Au début de la guerre 14-18, Gervèse sert sur un croiseur envoyé à Bombay pour prendre en escorte un convoi d’une vingtaine de navires chargés de troupes.


« L’appareillage des navires commença dès l’aube. Comme ils devaient sortir un à un du port, ce n’est que vers midi que le convoi fut à peu près formé et put se mettre en marche, cap à l’ouest. La formation en carré avait été adoptée : cinq lignes de file parallèles, de quatre navires chacune. Notre croiseur, chef du convoi, marchait en tête. Deux navires alliés, un croiseur russe pourvu d’un nombre impressionnant de cheminées et un aviso britannique qui, en temps de paix, servait de yacht au vice-roi des Indes, complétaient l’escorte et assuraient la protection des flancs et de l’arrière.


(…) On arriva enfin, clopin-clopant, en vue du détroit de Bab-el-Mandeb, porte d’entrée de la mer Rouge. Ce fut le moment vraiment divertissant de la traversée, sauf pour notre commandant qui vécut là certainement les heures les plus ingrates de sa longue et brillante carrière. Il avait été averti qu’un convoi de trente navires venait en sens inverse et les points estimés respectifs indiquaient que la rencontre devait s’effectuer sensiblement dans la partie la plus resserrée du détroit. On ne manquait certes pas de place pour se croiser ; néanmoins les deux chefs de convoi, animés, comme il est bien naturel, du désir que leurs deux formations ne se frôlassent pas de trop près, avaient passé la matinée à échanger des télégrammes sans fil aboutissant à un accord suivant lequel chacun, au dernier moment, appuierait sur sa droite pour laisser une place décente à l’autre.


Vers la fin de l’après-midi, la vigie signala les premières fumées droit devant, d’abord une, puis deux, puis davantage, puis beaucoup. Les trente navires étaient là, groupés en six colonnes marchant de front, et les deux formations avançaient dignement l’une vers l’autre. Sûr de lui et des conventions laborieusement conclues, notre commandant attendit le dernier moment pour venir sur la droite et signala sa manœuvre à son collègue d’en face qui, à sa grande surprise, obliqua lui-même sur sa gauche, c’est-à-dire du même côté que nous. Il y avait malentendu. Il était trop tard pour y remédier. Le résultat fut que les deux convois pénétrèrent l’un dans l’autre, comme les doigts de deux mains qui se croisent, avec cette circonstance aggravante que la main qui descendait du Nord avait six doigts. Le soleil couchant illuminait de ses derniers rayons cette scène imposante. Ce fut une magnifique manœuvre digne du carrousel de Saumur et fort appréciée par tous les assistants sauf par les deux chefs responsables qui ne l’avaient aucunement désirée. Il n’y eu heureusement pas de casse.
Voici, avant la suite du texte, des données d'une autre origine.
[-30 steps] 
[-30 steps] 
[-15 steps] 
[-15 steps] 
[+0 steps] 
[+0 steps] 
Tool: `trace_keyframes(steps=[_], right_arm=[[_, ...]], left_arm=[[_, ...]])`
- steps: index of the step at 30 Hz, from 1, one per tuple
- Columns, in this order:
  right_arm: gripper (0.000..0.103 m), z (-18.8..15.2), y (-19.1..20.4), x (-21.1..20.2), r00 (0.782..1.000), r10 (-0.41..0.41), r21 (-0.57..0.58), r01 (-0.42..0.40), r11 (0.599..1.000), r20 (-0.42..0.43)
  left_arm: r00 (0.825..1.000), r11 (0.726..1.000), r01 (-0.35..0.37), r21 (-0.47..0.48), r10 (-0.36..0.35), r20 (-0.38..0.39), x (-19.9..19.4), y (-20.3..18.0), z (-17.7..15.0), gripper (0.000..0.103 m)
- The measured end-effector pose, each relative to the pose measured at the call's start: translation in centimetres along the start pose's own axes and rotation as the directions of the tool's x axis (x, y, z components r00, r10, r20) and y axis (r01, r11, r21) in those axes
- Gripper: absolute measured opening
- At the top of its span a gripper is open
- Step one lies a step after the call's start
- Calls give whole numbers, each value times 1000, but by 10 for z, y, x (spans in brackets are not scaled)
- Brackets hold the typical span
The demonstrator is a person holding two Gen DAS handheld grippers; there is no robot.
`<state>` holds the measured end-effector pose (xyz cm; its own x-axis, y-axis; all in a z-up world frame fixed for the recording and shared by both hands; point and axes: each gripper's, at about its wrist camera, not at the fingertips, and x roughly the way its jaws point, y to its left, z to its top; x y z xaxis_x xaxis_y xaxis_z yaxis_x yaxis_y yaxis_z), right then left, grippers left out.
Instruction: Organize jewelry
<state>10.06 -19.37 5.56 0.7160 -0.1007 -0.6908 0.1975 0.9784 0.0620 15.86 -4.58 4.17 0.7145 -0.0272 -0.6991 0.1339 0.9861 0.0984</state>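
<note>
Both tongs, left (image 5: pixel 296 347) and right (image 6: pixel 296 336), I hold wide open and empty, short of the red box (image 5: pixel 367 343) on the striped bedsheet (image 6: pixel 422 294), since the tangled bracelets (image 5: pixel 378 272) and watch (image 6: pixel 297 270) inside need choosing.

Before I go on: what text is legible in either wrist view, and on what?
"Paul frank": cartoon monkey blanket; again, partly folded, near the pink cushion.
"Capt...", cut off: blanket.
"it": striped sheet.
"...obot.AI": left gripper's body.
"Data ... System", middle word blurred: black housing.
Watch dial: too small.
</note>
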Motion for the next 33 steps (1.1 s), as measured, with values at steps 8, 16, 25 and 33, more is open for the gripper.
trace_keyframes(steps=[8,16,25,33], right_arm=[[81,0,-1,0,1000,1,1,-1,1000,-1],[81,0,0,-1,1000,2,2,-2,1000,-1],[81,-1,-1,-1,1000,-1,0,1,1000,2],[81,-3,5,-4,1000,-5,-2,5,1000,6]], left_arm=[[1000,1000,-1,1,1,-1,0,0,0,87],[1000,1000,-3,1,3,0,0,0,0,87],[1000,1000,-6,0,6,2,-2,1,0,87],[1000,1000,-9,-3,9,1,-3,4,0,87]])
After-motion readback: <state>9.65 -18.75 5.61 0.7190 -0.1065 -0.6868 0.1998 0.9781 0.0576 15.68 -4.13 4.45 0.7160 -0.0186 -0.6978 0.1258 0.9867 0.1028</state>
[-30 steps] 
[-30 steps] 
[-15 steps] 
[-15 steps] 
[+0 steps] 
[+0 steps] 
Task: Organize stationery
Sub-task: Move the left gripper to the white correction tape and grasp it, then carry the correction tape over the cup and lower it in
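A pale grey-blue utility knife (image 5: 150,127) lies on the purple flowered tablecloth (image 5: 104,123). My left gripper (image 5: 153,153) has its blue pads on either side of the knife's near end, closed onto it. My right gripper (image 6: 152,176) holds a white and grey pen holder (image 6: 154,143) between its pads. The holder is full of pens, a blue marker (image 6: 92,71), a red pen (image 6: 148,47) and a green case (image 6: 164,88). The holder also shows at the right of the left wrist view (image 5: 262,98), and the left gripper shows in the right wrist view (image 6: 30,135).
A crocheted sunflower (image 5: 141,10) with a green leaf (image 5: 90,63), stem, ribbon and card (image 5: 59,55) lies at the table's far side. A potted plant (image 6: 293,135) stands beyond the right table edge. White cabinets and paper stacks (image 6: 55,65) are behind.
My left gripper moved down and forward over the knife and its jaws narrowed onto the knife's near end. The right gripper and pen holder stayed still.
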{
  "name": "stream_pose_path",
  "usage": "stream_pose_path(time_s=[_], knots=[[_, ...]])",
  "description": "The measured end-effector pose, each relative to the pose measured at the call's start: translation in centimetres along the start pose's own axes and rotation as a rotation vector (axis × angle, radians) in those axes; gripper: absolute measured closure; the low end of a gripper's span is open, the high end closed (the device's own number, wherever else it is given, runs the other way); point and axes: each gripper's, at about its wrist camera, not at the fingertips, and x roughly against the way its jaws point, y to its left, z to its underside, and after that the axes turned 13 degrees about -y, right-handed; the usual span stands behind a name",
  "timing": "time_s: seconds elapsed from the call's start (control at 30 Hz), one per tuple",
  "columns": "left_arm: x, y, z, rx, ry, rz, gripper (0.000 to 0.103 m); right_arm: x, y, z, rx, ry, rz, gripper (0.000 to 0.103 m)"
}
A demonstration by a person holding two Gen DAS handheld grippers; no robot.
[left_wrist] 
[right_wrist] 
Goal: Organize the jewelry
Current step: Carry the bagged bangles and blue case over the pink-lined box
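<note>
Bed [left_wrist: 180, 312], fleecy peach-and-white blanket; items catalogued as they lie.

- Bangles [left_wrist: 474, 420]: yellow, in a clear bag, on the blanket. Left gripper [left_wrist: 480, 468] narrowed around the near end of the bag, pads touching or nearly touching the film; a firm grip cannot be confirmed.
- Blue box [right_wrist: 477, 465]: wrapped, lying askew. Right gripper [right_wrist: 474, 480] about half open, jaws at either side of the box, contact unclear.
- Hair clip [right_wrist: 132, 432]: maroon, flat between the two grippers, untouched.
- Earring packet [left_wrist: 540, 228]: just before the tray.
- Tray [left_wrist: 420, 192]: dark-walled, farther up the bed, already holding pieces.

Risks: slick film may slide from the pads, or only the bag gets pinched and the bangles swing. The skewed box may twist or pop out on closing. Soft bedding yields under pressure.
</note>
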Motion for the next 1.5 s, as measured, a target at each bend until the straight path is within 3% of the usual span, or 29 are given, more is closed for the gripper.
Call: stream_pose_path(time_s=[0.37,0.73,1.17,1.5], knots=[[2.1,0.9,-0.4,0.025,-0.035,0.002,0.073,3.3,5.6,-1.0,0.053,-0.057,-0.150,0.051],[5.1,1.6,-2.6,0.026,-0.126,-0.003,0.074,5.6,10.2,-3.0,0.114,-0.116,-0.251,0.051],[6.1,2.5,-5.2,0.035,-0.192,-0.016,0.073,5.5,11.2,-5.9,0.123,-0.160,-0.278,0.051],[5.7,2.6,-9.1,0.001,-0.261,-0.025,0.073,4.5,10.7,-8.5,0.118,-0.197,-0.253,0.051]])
Nous eûmes plus tard l’explication du malentendu. Dans la marine française, le signal « mettre la barre à droite » veut dire « venir sur la droite ». Dans la marine anglaise, il veut dire « venir sur la gauche ». A la lettre, les Anglais ont raison, si l’on considère que la barre est cette pièce droite et rigide qui est, en principe, fixée sur la tête du gouvernail et lui imprime son mouvement. Mais les Français n’ont pas tort car depuis les navires de mer qui ont suivi les galères, la dite pièce droite et rigide n’est plus entre les mains de l’homme de barre. Elle affecte les formes les plus diverses et est actionnée par une quantité d’engins intermédiaires suffisamment compliqués pour qu’il n’y ait plus la moindre raison de s’intéresser à sa position. Le culte de la sainte tradition avait failli nous jouer un bien mauvais tour ».